Starting at the first line of the material below and stopping after the line that includes "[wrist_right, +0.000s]", write the lines out again exactly. Drop any pictures.
Given data below:
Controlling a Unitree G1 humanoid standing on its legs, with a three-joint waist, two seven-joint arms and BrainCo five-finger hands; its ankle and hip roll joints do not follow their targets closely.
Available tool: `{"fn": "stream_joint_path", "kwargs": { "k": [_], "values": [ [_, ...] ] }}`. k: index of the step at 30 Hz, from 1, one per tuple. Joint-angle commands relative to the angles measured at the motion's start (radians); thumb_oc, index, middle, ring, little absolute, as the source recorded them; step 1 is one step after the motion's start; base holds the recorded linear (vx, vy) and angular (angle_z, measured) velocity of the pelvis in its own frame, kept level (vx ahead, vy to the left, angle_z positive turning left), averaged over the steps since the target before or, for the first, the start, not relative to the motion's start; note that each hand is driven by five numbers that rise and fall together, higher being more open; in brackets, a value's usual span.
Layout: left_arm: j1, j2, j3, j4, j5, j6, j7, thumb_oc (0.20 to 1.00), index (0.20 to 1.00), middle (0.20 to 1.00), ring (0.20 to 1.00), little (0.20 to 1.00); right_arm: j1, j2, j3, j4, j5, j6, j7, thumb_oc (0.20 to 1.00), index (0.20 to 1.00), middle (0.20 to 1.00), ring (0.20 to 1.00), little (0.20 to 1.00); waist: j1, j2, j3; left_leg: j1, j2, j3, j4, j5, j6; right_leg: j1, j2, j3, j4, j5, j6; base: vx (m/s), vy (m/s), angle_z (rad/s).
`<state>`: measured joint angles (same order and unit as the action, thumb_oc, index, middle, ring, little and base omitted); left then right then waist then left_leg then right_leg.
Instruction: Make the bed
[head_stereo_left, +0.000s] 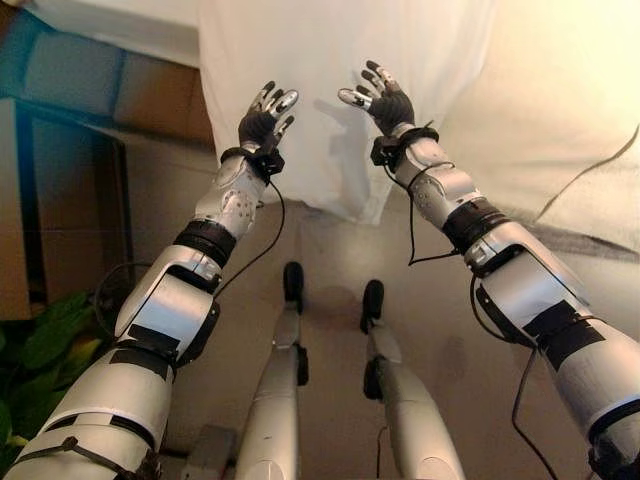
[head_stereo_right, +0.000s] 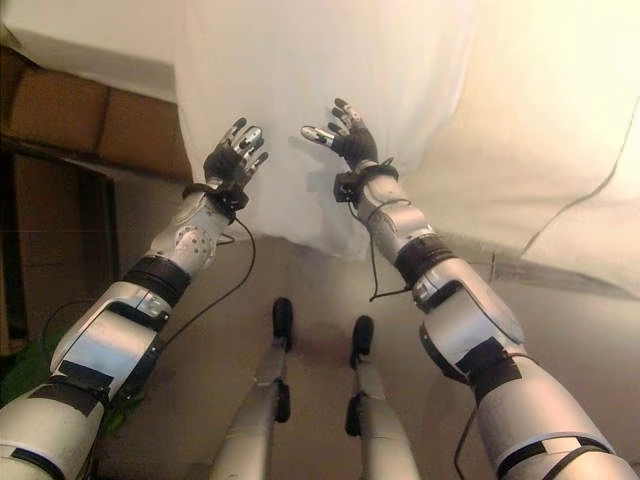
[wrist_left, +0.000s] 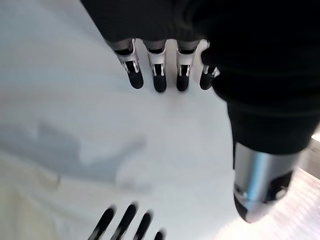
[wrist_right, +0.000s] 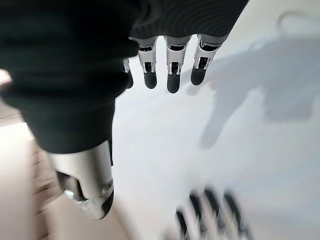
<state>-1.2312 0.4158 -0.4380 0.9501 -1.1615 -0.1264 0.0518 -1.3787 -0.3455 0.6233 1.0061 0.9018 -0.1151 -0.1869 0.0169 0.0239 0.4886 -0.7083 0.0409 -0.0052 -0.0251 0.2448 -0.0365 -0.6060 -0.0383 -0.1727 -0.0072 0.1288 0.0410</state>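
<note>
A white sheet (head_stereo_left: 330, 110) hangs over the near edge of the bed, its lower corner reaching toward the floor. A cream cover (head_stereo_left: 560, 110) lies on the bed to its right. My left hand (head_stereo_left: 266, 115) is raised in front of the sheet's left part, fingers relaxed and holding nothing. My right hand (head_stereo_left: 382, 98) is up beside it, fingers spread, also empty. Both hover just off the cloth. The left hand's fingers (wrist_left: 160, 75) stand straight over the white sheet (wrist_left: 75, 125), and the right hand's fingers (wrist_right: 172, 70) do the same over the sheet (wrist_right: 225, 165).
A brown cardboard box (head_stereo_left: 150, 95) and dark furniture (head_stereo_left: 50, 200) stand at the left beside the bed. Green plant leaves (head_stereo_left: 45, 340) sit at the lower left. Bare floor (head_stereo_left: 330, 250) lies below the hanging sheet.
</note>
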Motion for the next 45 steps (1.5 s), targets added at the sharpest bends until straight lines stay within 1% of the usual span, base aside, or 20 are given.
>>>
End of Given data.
Answer for the task:
Controlling a Unitree G1 humanoid standing on its legs, with a three-joint waist, two seven-joint arms and BrainCo five-finger hands; its ankle and hip roll joints do not follow their targets closely.
Available tool: `{"fn": "stream_joint_path", "kwargs": { "k": [_], "values": [ [_, ...] ] }}`. k: index of the step at 30 Hz, from 1, one per tuple. Joint-angle commands relative to the angles measured at the motion's start (radians); thumb_oc, index, middle, ring, little absolute, as the source recorded them; step 1 is one step after the motion's start; base holds the recorded linear (vx, vy) and angular (angle_z, measured) velocity of the pelvis in its own frame, kept level (vx ahead, vy to the left, angle_z positive turning left), averaged over the steps since the target before or, for the first, the start, not relative to the motion's start; note that each hand is driven by five numbers that rise and fall together, higher being more open; in brackets, a value's usual span.
Layout: left_arm: j1, j2, j3, j4, j5, j6, j7, thumb_oc (0.20 to 1.00), index (0.20 to 1.00), middle (0.20 to 1.00), ring (0.20 to 1.00), little (0.20 to 1.00); right_arm: j1, j2, j3, j4, j5, j6, j7, thumb_oc (0.20 to 1.00), index (0.20 to 1.00), middle (0.20 to 1.00), ring (0.20 to 1.00), little (0.20 to 1.00); waist: j1, j2, j3; left_leg: j1, j2, j3, j4, j5, j6; right_leg: j1, j2, j3, j4, j5, j6; base: vx (m/s), vy (m/s), angle_z (rad/s).
`<state>`: measured joint angles (same order and unit as the action, thumb_oc, index, middle, ring, little and base omitted); left then right then waist then left_leg then right_leg.
Instruction: Make the bed
[head_stereo_left, +0.000s] 
[head_stereo_right, +0.000s] 
[wrist_left, +0.000s] 
[wrist_right, +0.000s] 

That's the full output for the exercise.